Ainda recentemente, também sorridentes, apareceram diversos políticos, dirigentes e representantes da alta sociedade brasileira em importante evento realizado na cidade de New York. No seminário promovido pela Lide, os presidentes da Câmara, do Senado e do STF, muito “camaradas” entre si, disseram que os três poderes estão unidos e à favor de uma economia mais liberal. O empresário e presidente do Lide, Luiz Furlan, segundo o Estadão, disse que “há anos não vejo os poderes se tratarem tão afavelmente”. Não sei porque a senadora Soraya Thronicke, do próprio partido do presidente, o PSL, insiste em dizer (afirmou isso a O Antagonista) que “não falta governabilidade, falta é caráter daqueles que se comprometeram ou se beneficiaram de alguma forma com o nosso presidente”. Ela critica principalmente o DEM, que tem três ministros e os presidentes das Casas Legislativas, Câmara e Senado.
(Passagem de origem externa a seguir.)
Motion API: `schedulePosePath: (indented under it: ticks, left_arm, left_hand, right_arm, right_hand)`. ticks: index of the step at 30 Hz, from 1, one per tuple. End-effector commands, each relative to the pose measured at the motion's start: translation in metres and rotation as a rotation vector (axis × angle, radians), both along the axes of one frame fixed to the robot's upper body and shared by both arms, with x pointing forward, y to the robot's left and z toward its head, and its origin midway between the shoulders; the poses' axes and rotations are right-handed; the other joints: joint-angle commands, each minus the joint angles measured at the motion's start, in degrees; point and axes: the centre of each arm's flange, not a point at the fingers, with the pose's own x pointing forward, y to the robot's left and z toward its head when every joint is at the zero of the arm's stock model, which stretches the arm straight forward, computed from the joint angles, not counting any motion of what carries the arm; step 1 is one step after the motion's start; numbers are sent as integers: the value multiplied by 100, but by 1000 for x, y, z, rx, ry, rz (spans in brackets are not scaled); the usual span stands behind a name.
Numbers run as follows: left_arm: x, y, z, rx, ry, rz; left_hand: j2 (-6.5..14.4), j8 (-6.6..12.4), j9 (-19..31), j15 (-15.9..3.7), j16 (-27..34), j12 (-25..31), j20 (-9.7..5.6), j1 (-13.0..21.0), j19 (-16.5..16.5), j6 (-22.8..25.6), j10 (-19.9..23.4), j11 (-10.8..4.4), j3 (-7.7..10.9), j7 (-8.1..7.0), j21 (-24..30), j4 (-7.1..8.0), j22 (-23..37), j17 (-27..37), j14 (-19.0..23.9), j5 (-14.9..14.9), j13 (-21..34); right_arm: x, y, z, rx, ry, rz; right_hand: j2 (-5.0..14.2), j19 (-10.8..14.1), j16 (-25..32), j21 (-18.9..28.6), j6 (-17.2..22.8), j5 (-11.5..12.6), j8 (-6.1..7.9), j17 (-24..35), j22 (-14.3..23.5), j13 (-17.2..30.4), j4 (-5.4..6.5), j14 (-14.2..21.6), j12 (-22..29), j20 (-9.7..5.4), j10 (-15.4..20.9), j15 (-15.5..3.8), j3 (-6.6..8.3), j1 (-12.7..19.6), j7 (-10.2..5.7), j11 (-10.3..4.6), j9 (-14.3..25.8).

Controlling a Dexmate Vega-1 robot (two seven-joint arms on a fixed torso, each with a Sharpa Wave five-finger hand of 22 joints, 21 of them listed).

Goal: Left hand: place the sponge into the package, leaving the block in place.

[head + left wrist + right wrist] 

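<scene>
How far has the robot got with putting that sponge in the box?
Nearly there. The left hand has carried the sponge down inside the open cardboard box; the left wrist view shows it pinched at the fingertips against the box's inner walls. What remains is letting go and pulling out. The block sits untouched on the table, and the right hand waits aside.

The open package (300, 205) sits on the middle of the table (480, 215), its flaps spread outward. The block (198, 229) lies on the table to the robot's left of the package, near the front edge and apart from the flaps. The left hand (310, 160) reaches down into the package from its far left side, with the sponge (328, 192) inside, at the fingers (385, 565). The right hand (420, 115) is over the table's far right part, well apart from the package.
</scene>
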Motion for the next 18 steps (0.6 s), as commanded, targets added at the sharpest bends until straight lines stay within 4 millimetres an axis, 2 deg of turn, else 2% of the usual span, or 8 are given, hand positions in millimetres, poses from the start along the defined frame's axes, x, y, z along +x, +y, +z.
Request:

Talvez, assim como eu, ela precise participar de uma festa desse tipo ou começar a ler notícias de veículos mais imparciais. Definitivamente, não dá para entender.

A situação econômica brasileira exige muitos cuidados, sem dúvida, e por mais que o brasileiro “drible” a falta de emprego, reinventado sua profissão, criando novas alternativas ou partindo para o empreendedorismo – aliás muito divulgado hoje em dia como solução para tudo - o desemprego precisa começar a diminuir, pois do caos ao anarquismo o caminho é muito rápido. 

O governo – todo ele – precisa trabalhar seriamente e encarar de frente os reais problemas brasileiros, agindo principalmente para implementar medidas realistas e compatíveis com os problemas nacionais atuais. São inegociáveis os compromissos pela recuperação econômica e pela defesa da Democracia e do Estado de Direito, assim como providências que combatam o desemprego, drama que aflige uma percentagem cada vez maior da população brasileira. E o mais urgentemente possível, pois como comprovam os noticiários, pelo menos aqueles que vejo, no caos nós já estamos.